Samstag, 16. Januar 2016

Der grazile Gott


חֵן

Der Name meines neugeboren Enkels - Johann - bedeutet übersetzt, dass Gott gnädig ist. "chana" heißt im Hebräischen "gnädig sein". Das Wort kommt erstmals in der bekannten Sintflutgeschichte vor, wo es heißt "Noah fand Gnade ('chen') in den Augen Gottes".


Nun sollte sich jeder, dem der Gedanke fremd ist, sich einen gnädig uns betrachtenden Gott vorzustellen,  sich zumindest daran freuen, dass Gnade im Hebräischen (ähnlich wie im Englischen "grace") auch eine Eigenschaft oder Begabung des Menschen sein kann.

Eine "holdselige Frau" erlangt Ehre, übersetzt Luther ein Sprichowrt aus Sprüche 11,16. Im Original ist auch hier von "chen" die Rede, das ist eine "anmutige" Frau, wie die immer präzise Elberfelder Bibel hier auch sprachlich einmal schön übersetzt.

Mein persönliches Urbild für eine solche Frau ist die Moabiterin Ruth aus dem Alten Testament. Sie kehrt als Fremde zusammen mit ihrer jüdischen Schwiegermutter, diese ebenso verwitwet wie Ruth, aus dem fremden Land Moab nach Israel zurück. Ruth lernt dort ihren späteren Mann Boas kennen, nachdem sie sich als Erntehelferin unter dessen Gesinde gemischt hat. "Ich will sehen, ob ich 'chen' unter den Schnittern finde", sagt sie und man wundert sich, nicht, dass sie auch tatsächlich Gnade findet. Sie ist eben - sicherlich nicht nur In meiner Vorstellung - eine Frau mit einer glutäugigen Anmut und empfängt "grace", weil sie selbst grazil ist.

Dass Gott etwas gibt, auf das der Mensch auf fast gleiche Weise antworten kann, ist ein Gedanke, den ich erstmals bei Martin Buber gelesen habe. In der Erläuterung  seiner Psalmübersetzung erklärt er das Wort "chessed" als die Huld Gottes, die der Mensch mit gleicher Münze zurückzahlen kann, indem er Gott huldigt. Gott und Mensch werden im Alten Testament vielfach als Bündnispartner geschildert. Sie sind gegenseitig zur Treue verpflichtet, auch das bedeutet "chessed". Entsprechend verstehen sich die "chassiden" als besonders treue und ergebene Bündnispartner Gottes.

Es gibt auch ein griechisches Verhältniswort für die gegenseitige Beziehung zwischen Gott und den Menschen: "pistis", Glaube. Folgt man hier  der Lehrmeinung des Neutestamentlers Norbert Baumert, so finden sich in dem Wortstamm "pistis" Anklänge an die Vertrauenswürdigkeit eines Zeugen. Deshalb ist "Trauen" ein Schlüsselwort für Baumert, und er übersetzt die berühmte Stelle aus 1. Korinther 13 nicht mit "Glaube, Liebe, Hoffnung" sondern mit "Trauen, Liebe, Hoffnung".

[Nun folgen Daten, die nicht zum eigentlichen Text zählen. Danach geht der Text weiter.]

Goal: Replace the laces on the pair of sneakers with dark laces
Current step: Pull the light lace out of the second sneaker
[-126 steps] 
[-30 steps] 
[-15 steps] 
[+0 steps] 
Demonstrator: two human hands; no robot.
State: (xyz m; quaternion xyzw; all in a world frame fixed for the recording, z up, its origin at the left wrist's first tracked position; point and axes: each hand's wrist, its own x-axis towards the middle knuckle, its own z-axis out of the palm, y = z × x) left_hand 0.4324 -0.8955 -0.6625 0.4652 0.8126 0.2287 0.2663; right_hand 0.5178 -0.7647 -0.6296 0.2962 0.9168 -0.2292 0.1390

Er geht dann sogar noch einen Schritt weiter und übersetzt etwa das "dia pisteos Jesou Christou" in Römer 3,2  nicht "durch den Glauben an Jesus Christus" (Luther und Elberfeld)  sondern "durch das Trauen Jesu Christi" und versteht es also als ein göttliches Vertrauen in den Menschen, welches durch die Versöhnung in Christus wieder möglich geworden ist.

Man muss das nicht so glauben - aber dass Gottes Eigenschaften einen Spiegel in unserer Seele haben können, daran sollte man festhalten, zum Wohle der Welt. So soll der kleine Johann also unter der Gnade Gottes aufwachsen - und mit ein paar netten Eigenschaften begnadigt werden, mit denen er Gott eines Tages zuzwinkern und sagen kann: "das haben wir beide gut gemacht, oder?"